Taí a capa de Samba 808, “o disco inexistente” que Wado acaba de botar na roda. O que signfiica dizer: acaba de disponibilizar em seu site para download. Prática do artista, um dos mais instigantes de nosso tempo: todos os discos dele podem ser baixados em sua página na internet.

Quem me avisou do “lançamento” foi, novamente, a leitoratenta Thayane, que me guiou ao Scream & Yell, que colou lá o pdf que está na pasta de download do disco. “Estar em selo/gravadora servia para distribuição e para dar visibilidade, visibilidade gravadora não tem dado e distribuição… Os caminhos na internet têm resolvido isso melhor” é das coisas que o alagoano nascido em Santa Catarina diz, no texto (leiam-no completo no Scream & Yell ou depois de baixar Samba 808).

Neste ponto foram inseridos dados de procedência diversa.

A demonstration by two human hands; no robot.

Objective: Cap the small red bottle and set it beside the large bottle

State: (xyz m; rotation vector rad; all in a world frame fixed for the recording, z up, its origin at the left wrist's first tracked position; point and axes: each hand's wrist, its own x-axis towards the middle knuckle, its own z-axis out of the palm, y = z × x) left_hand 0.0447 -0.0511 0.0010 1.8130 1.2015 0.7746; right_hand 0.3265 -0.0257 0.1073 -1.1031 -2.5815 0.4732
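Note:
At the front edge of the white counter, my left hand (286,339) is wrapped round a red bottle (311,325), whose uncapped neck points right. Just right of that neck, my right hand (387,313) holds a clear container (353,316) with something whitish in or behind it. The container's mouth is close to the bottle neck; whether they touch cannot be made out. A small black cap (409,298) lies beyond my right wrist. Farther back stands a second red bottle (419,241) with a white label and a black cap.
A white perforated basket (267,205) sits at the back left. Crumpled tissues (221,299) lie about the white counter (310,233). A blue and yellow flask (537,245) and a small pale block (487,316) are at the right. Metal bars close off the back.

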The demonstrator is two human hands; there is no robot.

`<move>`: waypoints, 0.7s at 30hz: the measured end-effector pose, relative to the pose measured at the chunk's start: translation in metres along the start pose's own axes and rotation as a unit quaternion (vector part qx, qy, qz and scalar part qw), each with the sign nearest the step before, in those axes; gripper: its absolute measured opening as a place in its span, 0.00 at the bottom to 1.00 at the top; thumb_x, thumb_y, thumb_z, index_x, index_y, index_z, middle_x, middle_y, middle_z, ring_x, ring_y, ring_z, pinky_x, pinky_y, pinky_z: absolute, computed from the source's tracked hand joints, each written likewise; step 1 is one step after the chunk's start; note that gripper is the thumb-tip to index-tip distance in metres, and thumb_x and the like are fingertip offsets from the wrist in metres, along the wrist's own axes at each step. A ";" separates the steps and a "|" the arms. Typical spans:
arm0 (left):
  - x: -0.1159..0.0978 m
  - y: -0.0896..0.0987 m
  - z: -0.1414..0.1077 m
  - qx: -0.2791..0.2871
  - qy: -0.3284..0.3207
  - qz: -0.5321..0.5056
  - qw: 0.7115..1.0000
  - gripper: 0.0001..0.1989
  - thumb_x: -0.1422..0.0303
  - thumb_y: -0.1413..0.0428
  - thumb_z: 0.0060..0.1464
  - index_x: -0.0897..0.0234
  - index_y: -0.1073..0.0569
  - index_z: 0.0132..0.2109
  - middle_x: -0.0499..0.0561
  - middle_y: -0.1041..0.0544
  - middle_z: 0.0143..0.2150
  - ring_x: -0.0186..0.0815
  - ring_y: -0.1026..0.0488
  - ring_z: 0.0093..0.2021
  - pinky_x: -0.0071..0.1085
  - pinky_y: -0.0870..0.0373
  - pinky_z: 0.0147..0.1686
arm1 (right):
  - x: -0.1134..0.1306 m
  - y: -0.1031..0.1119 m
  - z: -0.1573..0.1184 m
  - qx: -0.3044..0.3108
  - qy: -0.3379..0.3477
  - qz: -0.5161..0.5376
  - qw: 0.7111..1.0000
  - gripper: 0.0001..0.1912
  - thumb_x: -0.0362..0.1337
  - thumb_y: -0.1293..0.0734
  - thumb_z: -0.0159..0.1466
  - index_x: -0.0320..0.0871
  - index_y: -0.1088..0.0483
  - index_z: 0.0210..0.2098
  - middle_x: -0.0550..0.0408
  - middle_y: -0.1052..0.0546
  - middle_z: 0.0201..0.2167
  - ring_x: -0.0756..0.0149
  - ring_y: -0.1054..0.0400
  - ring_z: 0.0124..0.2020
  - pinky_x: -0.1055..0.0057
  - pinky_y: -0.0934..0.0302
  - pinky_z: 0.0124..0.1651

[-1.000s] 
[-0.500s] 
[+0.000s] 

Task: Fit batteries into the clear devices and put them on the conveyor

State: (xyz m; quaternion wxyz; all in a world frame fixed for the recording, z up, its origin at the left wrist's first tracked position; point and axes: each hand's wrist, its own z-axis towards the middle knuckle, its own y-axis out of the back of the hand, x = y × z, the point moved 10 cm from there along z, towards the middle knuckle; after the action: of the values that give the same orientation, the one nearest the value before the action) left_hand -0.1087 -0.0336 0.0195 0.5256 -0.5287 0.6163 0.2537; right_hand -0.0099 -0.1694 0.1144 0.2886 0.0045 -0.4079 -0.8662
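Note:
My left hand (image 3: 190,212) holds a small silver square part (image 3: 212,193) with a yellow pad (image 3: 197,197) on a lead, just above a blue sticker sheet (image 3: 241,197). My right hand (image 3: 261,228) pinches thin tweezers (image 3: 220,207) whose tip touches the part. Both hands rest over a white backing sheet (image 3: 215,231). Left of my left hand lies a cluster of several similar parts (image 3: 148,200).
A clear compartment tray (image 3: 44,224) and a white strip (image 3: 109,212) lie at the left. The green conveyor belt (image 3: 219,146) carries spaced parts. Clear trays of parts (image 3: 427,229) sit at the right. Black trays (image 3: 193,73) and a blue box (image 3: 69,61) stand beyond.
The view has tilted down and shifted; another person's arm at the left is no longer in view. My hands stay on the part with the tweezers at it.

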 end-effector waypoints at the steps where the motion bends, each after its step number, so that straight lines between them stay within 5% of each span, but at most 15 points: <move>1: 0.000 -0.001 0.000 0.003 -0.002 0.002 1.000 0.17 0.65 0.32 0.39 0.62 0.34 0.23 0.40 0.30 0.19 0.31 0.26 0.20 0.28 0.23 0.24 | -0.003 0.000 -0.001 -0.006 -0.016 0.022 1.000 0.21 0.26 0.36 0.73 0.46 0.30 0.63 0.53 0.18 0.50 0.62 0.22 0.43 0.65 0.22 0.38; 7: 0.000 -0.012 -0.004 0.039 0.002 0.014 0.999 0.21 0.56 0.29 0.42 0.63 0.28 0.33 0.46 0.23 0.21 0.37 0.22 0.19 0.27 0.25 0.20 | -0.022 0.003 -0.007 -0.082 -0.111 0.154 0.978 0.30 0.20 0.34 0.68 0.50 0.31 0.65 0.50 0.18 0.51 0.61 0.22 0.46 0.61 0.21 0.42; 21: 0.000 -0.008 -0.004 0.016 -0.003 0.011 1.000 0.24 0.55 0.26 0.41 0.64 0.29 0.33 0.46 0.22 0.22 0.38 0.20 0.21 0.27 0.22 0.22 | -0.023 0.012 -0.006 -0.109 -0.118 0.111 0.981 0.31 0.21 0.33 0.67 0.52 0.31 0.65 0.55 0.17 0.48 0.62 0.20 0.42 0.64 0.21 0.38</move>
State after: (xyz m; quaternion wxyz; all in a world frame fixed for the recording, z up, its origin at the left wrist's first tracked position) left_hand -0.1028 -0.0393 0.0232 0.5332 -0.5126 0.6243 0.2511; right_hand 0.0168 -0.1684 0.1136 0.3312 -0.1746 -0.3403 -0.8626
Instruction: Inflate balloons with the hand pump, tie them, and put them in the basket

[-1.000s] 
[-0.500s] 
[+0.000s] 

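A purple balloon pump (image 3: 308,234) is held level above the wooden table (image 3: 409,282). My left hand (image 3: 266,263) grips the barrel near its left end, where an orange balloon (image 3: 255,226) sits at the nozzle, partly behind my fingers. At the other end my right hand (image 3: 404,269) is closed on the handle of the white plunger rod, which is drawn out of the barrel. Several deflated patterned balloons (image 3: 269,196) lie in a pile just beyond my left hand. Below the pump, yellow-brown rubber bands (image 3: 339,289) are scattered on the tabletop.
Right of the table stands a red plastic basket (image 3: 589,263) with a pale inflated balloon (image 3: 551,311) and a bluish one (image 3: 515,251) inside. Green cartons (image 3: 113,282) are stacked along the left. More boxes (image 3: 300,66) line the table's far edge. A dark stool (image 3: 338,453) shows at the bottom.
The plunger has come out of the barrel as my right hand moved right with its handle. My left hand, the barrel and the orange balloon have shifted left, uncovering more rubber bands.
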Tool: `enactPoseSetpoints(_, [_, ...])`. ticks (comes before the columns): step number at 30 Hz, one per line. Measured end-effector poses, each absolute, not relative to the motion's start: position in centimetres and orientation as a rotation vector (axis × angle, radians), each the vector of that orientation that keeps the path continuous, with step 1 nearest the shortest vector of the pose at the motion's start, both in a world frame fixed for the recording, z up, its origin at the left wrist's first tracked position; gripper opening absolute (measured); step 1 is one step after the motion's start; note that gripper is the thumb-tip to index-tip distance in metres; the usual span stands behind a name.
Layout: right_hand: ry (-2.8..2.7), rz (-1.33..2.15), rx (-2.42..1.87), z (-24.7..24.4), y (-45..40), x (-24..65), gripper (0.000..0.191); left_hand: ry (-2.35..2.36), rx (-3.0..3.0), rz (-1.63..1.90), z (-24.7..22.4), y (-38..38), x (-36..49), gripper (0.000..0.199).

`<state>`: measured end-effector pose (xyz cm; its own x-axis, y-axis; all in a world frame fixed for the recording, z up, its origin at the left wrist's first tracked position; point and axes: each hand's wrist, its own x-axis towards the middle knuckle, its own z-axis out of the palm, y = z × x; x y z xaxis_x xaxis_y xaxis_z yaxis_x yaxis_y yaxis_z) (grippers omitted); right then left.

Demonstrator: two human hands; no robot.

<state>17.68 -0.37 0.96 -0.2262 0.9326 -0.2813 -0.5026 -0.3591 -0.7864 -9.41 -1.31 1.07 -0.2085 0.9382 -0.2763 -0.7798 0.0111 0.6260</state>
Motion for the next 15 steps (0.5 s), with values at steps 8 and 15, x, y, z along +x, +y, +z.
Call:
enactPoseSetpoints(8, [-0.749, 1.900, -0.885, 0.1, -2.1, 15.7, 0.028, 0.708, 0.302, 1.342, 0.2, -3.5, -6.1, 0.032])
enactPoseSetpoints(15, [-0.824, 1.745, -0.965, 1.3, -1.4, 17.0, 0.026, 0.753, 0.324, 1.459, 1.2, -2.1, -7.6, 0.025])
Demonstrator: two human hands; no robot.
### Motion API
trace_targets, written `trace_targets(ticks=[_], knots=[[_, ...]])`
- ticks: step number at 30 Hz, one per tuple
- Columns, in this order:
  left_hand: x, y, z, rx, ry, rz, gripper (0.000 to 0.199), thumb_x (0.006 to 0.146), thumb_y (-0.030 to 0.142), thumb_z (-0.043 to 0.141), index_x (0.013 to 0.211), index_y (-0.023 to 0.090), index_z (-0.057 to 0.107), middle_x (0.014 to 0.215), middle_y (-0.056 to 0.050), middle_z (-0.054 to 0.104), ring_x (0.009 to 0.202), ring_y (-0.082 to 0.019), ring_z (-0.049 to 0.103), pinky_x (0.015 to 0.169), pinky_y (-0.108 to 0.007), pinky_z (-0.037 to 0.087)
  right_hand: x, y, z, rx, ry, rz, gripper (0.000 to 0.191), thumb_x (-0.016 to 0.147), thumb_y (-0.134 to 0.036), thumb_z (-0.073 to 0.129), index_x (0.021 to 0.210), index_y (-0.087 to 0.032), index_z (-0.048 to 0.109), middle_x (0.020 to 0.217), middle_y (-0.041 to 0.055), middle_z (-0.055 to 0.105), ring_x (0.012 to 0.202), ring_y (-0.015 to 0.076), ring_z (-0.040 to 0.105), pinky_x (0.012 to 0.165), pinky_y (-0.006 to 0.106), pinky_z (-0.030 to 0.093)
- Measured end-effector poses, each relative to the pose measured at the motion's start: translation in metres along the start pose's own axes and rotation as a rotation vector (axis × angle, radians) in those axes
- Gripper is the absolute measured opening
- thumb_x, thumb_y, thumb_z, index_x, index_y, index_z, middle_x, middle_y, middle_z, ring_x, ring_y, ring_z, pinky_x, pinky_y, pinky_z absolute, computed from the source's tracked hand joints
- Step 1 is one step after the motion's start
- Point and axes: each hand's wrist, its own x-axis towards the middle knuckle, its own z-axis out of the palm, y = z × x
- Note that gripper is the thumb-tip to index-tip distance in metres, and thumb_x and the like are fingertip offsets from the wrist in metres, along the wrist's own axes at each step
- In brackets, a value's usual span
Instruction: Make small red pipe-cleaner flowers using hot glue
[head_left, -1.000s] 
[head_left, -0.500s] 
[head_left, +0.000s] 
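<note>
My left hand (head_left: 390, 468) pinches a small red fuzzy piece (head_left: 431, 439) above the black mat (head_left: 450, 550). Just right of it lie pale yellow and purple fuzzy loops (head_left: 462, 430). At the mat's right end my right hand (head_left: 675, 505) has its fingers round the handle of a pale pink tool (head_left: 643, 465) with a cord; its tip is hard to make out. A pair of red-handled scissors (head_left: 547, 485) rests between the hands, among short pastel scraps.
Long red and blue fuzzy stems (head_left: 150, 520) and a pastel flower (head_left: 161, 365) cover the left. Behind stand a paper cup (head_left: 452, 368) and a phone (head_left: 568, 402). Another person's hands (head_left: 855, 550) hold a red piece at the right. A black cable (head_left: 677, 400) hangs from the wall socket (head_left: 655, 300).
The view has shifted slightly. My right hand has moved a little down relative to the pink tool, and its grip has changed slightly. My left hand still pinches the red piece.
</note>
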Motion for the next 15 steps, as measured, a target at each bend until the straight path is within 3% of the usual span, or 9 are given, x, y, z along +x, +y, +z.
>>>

O disco roda enquanto escrevo isso, que não é uma crítica, resenha ou coisa que o valha. É, como também disse Wado no citado texto/pdf: “Lançar ao mesmo tempo para o público e mídia foi nossa ideia, dando brechas para sorte e subvertendo as antigas prioridades do sistema de distribuição, que tinha como pré-requisito a aceitação da mídia e espaços comprados para a divulgação”.

Eu, que há tempos já não sei se sou público ou se sou mídia, se sou ambas as coisas ou se sou nada, a única certeza que tenho é que não sou pago, ao menos não para blogar, não poderia deixar de compartilhar o disco, e antes a informação, com os poucos-mas-fieis leitores deste modesto blogue. E digo: Wado é dos raros artistas que eu recomendaria acá mesmo sem ter ouvido o lançamento, confiando na qualidade e no nível de seus trabalhos anteriores, exatamente o que faço agora.

Bem, o disco acabou antes de eu terminar de escrever o post, é hora de apertar novamente o play, deixa eu ir lá. “De ser o Samba 808 tocado com uma máquina velha reutilizada” será meu caso? Queimei um cd-r e estou ouvindo-o e reouvindo-o num cd-player convencional. Play it again!